Geron gives you a structural overview of the TensorFlow, Google’s popular deep learning framework, along with key classes and customization capabilities for classes, activation functions, models, and more. This is important because you’ll be doing a lot of custom component creation in the book. There’s also a lot of coding in Keras, the higher-level library that makes it easier to work with Tensorflow components.
The rest of the book is specialized chapters on different disciplines, including computer vision, sequence processing, and natural language processing. There are also introductions to advanced concepts such as generative models and reinforcement learning.
You will get to look under the hood of key deep learning constructs, including convolutional neural networks (CNN), recurrent neural networks (RNN), long short-term memory networks (LSTM), and gated recurrent units (GRU).
The computer vision chapter is especially interesting and contains plenty of material not found in other books, including useful examples of image classification and object detection with popular deep learning algorithms such as ResNet and YOLO. You also get an overview of the structure of other acclaimed deep learning models such as AlexNet, GoogLeNet, and VGGNet. There’s also a hands-on example of transfer learning with the Xception neural network model.
The NLP section is also very example-oriented with in-depth coverage of sequence prediction, sentiment analysis, and neural machine translation. You also get introduced to advanced topics that deserve a book of their own, including bi-directional RNNs, beam search, and attention mechanisms.
The generative models section starts out with a smooth and intuitive introduction to autoencoders but gets complicated when you reach generative adversarial networks (GAN), which again, merits a book of its own.
One thing you’ll need as you go through this section is a lot of computing power (GPUs preferably).
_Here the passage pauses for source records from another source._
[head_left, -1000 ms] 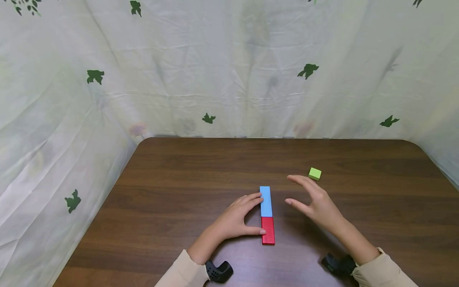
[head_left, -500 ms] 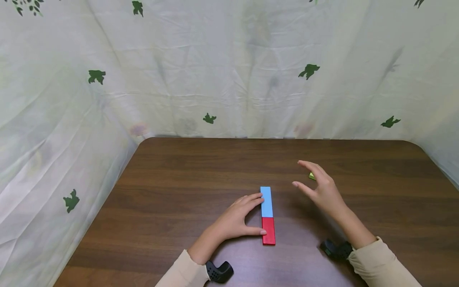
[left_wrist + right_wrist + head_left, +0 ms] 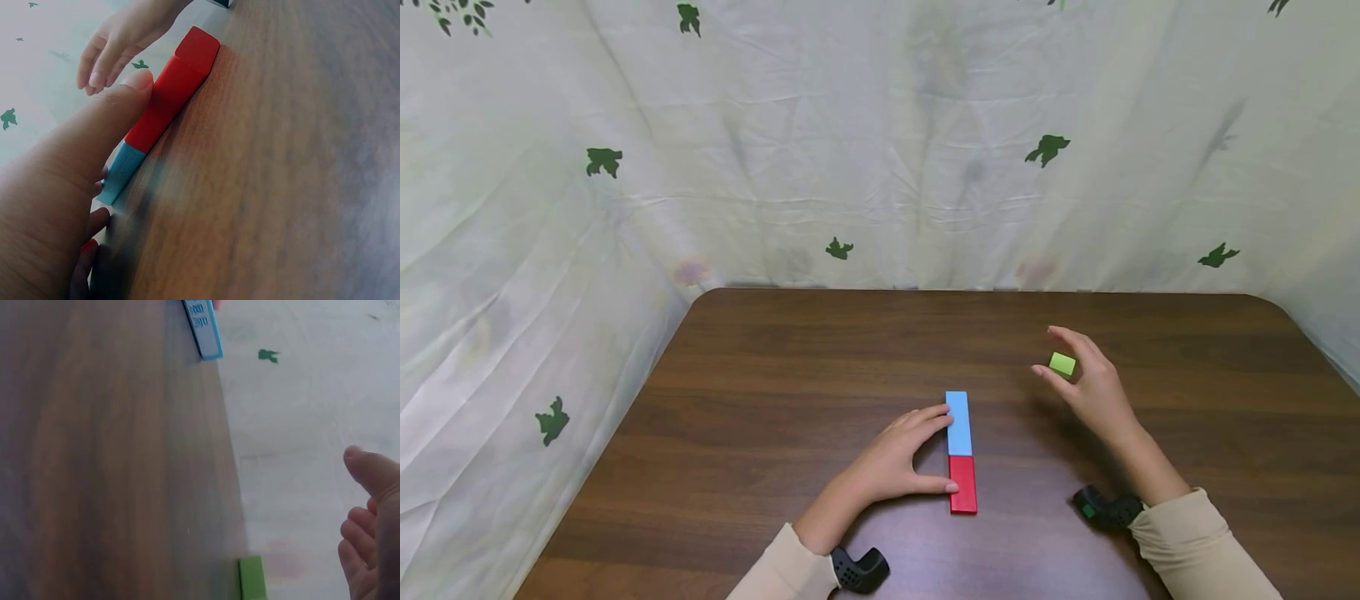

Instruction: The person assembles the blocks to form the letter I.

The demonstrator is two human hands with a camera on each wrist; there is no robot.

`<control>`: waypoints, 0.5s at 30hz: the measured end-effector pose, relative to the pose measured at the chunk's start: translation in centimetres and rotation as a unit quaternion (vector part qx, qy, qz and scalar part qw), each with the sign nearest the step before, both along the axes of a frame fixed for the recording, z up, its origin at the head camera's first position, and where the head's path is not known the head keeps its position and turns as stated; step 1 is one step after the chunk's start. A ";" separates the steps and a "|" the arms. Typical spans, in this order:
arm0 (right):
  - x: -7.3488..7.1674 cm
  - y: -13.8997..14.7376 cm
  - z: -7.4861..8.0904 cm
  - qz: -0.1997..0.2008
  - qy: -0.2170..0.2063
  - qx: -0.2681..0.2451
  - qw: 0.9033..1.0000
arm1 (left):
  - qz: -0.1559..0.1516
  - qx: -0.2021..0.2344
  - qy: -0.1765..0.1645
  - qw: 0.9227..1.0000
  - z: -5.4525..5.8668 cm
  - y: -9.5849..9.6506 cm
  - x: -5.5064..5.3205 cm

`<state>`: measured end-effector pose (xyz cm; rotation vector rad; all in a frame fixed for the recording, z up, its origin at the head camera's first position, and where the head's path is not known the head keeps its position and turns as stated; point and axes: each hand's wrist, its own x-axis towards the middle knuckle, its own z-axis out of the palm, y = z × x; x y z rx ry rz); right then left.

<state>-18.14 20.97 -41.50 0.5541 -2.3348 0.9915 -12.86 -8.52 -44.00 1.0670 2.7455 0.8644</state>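
A blue block (image 3: 958, 423) and a red block (image 3: 963, 485) lie end to end in a line on the brown table. My left hand (image 3: 887, 460) rests against their left side, its thumb on the red block and its fingertips at the blue one. The left wrist view shows the thumb lying on the edge of the red block (image 3: 169, 100). Farther back, a small green block (image 3: 1062, 364) sits on the table. My right hand (image 3: 1097, 387) is raised by it, thumb and fingers spread apart, the block appearing between them from above. In the right wrist view the green block (image 3: 253, 578) stands apart from that hand.
The wooden table (image 3: 775, 350) meets a pale curtain (image 3: 880, 167) with green leaf shapes along its back edge. Black devices are worn on both wrists, one near the left sleeve (image 3: 790, 567). Lettering shows on the blue block's side (image 3: 203, 331).
My right hand has moved right and away from me, to the green block, which it partly covered half a second ago. The left hand and the two joined blocks have stayed in place.
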 end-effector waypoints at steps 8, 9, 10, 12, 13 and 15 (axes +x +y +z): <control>-0.5 1.4 -1.0 -0.022 -0.043 -0.005 0.999 | -0.002 0.003 0.004 1.000 -0.1 0.1 0.0; -0.6 1.6 -1.1 -0.024 -0.048 -0.004 0.999 | -0.002 0.004 0.005 1.000 -0.1 0.1 0.0; -0.6 1.7 -1.2 -0.026 -0.053 -0.003 0.998 | -0.002 0.005 0.006 1.000 -0.1 0.1 0.0; -0.7 1.9 -1.3 -0.030 -0.065 0.001 0.997 | -0.003 0.005 0.007 1.000 -0.1 0.1 0.0; -0.7 2.0 -1.3 -0.031 -0.072 0.004 0.997 | -0.003 0.005 0.007 1.000 -0.1 0.1 0.0; -0.8 2.2 -1.4 -0.033 -0.083 0.009 0.996 | -0.002 0.005 0.007 1.000 -0.1 0.0 0.0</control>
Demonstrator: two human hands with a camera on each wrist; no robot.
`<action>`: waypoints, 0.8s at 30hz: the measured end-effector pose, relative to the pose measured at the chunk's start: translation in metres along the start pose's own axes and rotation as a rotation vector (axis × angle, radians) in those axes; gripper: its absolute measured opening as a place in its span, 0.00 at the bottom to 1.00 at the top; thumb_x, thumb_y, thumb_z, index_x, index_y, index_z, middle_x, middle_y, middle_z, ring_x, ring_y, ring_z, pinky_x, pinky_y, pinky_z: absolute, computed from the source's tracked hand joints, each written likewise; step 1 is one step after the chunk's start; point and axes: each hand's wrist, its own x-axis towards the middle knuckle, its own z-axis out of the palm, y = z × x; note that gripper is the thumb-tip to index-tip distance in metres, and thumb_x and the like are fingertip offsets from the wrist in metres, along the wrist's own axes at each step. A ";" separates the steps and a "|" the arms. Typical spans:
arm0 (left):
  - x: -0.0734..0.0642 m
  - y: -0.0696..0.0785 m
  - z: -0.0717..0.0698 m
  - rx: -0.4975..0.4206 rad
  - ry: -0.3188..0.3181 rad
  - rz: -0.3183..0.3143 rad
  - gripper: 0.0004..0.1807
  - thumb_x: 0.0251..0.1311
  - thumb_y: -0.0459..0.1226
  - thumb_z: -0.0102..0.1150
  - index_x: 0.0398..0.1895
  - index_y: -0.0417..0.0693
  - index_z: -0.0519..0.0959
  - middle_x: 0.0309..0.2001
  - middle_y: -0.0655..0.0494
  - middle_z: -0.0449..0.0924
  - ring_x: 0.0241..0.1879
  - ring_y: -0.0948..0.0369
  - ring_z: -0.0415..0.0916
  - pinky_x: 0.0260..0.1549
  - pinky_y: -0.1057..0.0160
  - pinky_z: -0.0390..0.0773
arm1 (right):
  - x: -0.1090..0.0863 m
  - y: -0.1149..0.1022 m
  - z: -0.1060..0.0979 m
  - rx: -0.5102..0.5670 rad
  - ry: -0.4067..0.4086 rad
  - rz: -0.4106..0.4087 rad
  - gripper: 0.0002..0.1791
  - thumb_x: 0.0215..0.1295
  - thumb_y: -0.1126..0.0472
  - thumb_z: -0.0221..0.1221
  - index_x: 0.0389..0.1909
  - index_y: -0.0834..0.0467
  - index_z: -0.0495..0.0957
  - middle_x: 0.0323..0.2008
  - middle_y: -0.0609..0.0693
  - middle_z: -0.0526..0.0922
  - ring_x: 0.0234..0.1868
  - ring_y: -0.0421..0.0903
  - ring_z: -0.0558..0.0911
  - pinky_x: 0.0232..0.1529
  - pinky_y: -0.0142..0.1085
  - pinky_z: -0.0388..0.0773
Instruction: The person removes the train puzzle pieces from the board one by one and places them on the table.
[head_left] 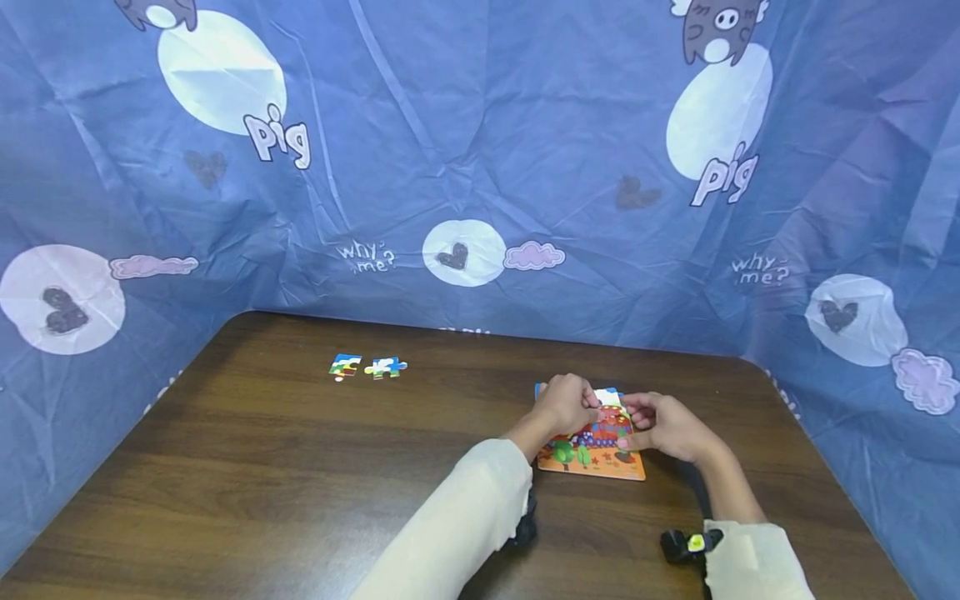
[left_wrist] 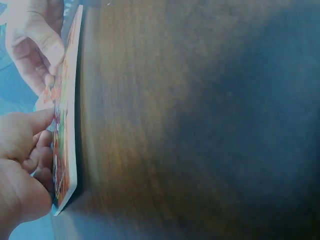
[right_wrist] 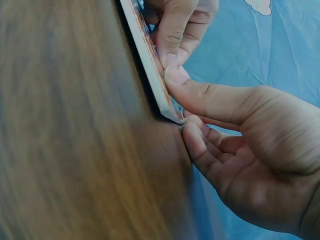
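A colourful jigsaw puzzle point(head_left: 588, 467) in a flat tray lies on the table, its upper part showing a white patch. My left hand point(head_left: 562, 404) reaches over it with curled fingers, pinching a reddish puzzle piece point(left_wrist: 48, 94) close over the picture; the hand hides much of that piece. At the tray's right side, my right hand point(head_left: 671, 427) grips the edge, thumb point(right_wrist: 197, 95) on top and the other fingers curled beside the corner. Both hands' fingertips are close together in the right wrist view.
Two loose puzzle pieces lie on the far left of the brown table point(head_left: 262, 467): one with blue and red parts point(head_left: 346, 365), one blue and white point(head_left: 386, 367). A blue printed cloth point(head_left: 465, 167) hangs behind the table and along its sides.
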 end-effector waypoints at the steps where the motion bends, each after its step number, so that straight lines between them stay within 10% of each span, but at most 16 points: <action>1: 0.000 0.000 0.001 0.010 0.007 0.008 0.06 0.63 0.47 0.71 0.30 0.62 0.84 0.27 0.73 0.78 0.34 0.72 0.73 0.49 0.63 0.68 | 0.000 0.000 0.000 0.001 0.003 0.002 0.44 0.50 0.62 0.79 0.65 0.74 0.70 0.47 0.58 0.79 0.48 0.51 0.77 0.47 0.35 0.79; 13: 0.001 -0.003 0.002 0.075 0.031 0.043 0.08 0.63 0.50 0.70 0.28 0.63 0.84 0.29 0.75 0.80 0.38 0.70 0.75 0.46 0.63 0.68 | -0.001 -0.001 0.001 0.002 -0.004 -0.003 0.42 0.51 0.61 0.79 0.65 0.73 0.71 0.49 0.58 0.79 0.48 0.51 0.76 0.48 0.37 0.78; 24: 0.002 -0.002 0.000 0.000 0.041 -0.022 0.20 0.58 0.50 0.74 0.50 0.52 0.82 0.39 0.63 0.78 0.41 0.66 0.75 0.55 0.58 0.72 | -0.001 0.001 0.000 0.004 -0.001 -0.010 0.42 0.51 0.61 0.79 0.64 0.72 0.72 0.47 0.57 0.78 0.47 0.50 0.75 0.45 0.35 0.77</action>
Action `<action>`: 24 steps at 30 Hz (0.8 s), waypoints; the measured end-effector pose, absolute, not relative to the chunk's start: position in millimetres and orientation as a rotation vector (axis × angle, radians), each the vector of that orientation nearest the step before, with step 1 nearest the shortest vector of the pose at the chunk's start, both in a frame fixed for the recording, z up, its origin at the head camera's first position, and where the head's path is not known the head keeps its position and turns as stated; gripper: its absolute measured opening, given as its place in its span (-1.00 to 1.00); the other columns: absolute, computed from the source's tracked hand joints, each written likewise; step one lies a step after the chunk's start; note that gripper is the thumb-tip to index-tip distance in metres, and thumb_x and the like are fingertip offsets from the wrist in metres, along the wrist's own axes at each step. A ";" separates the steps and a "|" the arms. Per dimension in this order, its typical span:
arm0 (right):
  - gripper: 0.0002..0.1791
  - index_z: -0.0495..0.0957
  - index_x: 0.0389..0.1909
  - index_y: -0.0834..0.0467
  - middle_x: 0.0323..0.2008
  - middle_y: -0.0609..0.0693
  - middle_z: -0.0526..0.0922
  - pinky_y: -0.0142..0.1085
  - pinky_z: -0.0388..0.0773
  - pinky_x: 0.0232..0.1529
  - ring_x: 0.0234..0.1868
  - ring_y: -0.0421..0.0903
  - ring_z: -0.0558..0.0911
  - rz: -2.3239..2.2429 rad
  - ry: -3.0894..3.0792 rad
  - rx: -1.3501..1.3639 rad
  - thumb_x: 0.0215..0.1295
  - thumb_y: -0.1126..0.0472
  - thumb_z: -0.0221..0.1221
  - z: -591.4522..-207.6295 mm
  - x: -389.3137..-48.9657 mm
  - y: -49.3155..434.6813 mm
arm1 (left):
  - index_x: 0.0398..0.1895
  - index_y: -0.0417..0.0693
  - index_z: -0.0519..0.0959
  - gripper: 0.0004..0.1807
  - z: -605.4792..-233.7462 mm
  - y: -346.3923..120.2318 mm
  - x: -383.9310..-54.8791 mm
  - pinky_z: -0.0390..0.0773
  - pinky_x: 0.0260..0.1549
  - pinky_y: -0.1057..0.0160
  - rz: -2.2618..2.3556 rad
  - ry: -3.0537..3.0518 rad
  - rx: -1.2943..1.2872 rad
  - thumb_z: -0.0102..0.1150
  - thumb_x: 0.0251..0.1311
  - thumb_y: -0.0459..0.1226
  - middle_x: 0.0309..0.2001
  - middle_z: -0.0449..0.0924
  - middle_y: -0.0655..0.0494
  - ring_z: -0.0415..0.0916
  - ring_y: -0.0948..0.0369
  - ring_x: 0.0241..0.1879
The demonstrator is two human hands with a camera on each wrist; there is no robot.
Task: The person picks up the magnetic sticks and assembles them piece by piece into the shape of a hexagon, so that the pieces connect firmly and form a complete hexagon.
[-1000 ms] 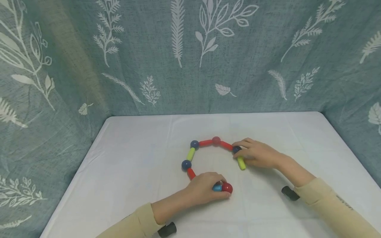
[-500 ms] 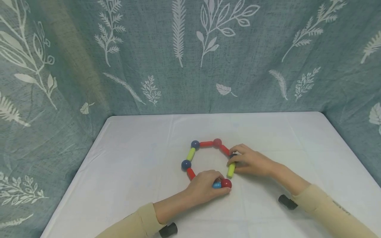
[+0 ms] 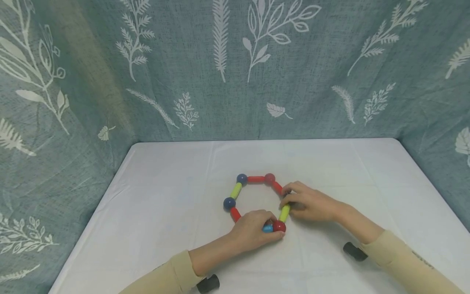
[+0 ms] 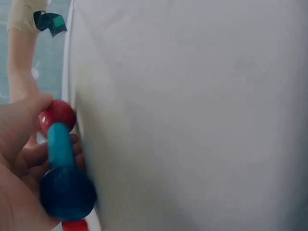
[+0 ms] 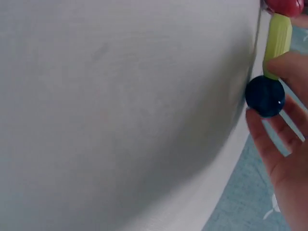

The examples are very compute-intensive. Hands-on Machine Learning’s accompanying Jupyter Notebooks also contain plenty of valuable code and functions that the book does not discover in-depth, so make sure to check them out as well.
The deep learning section finishes off with a preview of professional deep learning production environments.
One of the best things I like about Hands-on Machine Learning is how Geron ends it: “Going forward, my best advice to you is to practice and practice: try going through all the exercises (if you have not done so already), play with the Jupyter notebooks, join Kaggle.com or some other ML community, watch ML courses, read papers, attend conferences, and meet experts. It also helps tremendously to have a concrete project to work on, whether it is for work or for fun (ideally for both), so if there’s anything you have always dreamt of building, give it a shot! Work incrementally; don’t shoot for the moon right away, but stay focused on your project and build it piece by piece. It will require patience and perseverance, but when you have a walking robot, or a working chatbot, or whatever else you fancy to build, it will be immensely rewarding.”
And it’s true. If there’s one thing Hands-on Machine Learning teaches you, it’s that learning artificial intelligence never ends. The more you dig into it, the more you have to learn.
Hands-on Machine Learning is a must-read for anyone embarking on the Python machine learning and deep learning journey. However, I do not recommend it as a first step, and it’s certainly not the last book standing between you and a career in machine learning.
In case you’re new to the field, I would suggest reading an introductory book on Python data science before picking up Hands-on Machine Learning. If you already have some Python and data science skills, these two specialized books are quick reads that will help you better prepare for the depth of the material provided in Hands-on Machine Learning. They provide you with a solid background in Python math and data-manipulation libraries.
Also, I would recommend reading another book on machine learning such as Python Machine Learning or taking an online course like Udemy’s Machine Learning A-Z before or after Hands-on Machine Learning. You’ll find a lot of overlap, but each offers new perspectives and topics that the others don’t cover.